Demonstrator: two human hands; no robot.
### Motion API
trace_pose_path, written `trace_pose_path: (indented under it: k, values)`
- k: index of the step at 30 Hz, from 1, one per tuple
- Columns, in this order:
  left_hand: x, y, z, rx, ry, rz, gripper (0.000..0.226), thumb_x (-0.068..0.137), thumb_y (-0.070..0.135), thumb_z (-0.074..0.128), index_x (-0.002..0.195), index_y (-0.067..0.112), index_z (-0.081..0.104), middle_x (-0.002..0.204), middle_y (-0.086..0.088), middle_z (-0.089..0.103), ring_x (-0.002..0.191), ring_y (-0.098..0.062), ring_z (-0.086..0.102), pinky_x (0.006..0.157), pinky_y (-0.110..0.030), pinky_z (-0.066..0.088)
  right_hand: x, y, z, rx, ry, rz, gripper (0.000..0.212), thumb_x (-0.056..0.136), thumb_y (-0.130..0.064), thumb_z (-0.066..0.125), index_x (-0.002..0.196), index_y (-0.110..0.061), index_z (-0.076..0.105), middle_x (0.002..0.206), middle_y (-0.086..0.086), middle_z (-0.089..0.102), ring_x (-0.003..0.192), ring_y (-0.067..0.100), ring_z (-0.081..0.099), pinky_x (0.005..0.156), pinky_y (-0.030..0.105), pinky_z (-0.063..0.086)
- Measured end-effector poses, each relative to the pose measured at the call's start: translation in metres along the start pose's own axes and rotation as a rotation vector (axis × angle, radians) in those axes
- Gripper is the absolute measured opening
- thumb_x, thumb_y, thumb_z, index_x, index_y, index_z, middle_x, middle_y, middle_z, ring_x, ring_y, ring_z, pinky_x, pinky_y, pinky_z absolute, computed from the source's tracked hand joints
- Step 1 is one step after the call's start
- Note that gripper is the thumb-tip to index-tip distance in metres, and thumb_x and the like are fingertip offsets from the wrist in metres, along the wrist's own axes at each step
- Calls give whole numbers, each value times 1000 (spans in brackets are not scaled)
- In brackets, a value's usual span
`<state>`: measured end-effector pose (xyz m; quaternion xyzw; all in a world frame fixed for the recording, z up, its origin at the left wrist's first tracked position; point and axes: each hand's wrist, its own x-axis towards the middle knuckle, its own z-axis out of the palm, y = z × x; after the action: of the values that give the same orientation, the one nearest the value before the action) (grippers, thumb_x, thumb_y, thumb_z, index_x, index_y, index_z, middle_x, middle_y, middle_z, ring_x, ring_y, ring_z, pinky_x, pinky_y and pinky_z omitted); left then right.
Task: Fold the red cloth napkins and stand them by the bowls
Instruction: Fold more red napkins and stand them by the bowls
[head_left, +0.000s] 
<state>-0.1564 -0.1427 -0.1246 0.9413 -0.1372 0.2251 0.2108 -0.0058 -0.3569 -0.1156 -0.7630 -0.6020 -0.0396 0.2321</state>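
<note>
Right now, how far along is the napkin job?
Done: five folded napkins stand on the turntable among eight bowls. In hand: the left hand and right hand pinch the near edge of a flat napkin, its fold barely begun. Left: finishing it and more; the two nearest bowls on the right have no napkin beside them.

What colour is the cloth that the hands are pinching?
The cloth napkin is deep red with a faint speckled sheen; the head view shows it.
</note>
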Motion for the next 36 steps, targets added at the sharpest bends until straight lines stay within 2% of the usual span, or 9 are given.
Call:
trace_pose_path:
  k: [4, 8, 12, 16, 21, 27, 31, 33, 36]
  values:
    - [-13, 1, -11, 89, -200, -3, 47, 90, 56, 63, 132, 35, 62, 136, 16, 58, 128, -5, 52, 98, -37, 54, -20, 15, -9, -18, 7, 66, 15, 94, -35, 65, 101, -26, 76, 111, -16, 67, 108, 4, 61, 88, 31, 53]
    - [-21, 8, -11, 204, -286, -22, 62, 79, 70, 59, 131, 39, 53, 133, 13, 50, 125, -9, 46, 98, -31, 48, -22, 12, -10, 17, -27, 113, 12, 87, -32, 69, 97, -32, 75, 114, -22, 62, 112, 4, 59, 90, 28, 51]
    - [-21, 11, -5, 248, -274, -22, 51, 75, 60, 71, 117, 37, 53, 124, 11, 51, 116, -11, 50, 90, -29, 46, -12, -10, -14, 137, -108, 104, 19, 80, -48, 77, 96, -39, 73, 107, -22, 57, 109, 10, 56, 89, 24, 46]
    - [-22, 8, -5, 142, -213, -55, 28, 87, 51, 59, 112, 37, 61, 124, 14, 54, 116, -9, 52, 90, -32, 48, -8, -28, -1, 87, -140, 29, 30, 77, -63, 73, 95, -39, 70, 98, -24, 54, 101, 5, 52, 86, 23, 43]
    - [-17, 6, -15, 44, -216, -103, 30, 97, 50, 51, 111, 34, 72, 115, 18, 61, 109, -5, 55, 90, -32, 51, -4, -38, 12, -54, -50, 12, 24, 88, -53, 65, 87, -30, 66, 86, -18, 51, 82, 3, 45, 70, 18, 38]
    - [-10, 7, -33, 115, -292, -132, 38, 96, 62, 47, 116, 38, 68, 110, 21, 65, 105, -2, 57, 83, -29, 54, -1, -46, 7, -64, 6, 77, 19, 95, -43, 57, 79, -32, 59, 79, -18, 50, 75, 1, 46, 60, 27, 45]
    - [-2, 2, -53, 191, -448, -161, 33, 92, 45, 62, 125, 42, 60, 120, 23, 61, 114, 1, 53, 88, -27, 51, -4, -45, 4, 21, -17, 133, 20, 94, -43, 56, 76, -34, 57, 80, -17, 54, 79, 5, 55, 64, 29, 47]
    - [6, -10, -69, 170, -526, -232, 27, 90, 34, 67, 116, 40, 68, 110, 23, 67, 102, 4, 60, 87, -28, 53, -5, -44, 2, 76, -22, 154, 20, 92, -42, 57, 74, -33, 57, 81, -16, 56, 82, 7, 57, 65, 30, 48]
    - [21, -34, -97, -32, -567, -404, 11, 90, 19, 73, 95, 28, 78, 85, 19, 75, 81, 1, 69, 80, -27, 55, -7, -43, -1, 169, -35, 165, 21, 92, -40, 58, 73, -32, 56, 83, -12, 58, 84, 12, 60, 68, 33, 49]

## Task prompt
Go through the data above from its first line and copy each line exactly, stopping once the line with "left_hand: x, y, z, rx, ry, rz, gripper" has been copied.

## Result for this task
Demonstrator: two human hands; no robot.
### Motion API
trace_pose_path, written `trace_pose_path: (indented under it: k, values)`
- k: index of the step at 30 Hz, from 1, one per tuple
- Columns, in this order:
  left_hand: x, y, z, rx, ry, rz, gripper (0.000..0.226), thumb_x (-0.068..0.137), thumb_y (-0.070..0.135), thumb_z (-0.074..0.128), index_x (-0.002..0.195), index_y (-0.067..0.112), index_z (-0.081..0.104), middle_x (-0.002..0.204), middle_y (-0.086..0.088), middle_z (-0.089..0.103), ring_x (-0.002..0.191), ring_y (-0.098..0.062), ring_z (-0.086..0.102), pinky_x (0.006..0.157), pinky_y (-0.110..0.030), pinky_z (-0.066..0.088)

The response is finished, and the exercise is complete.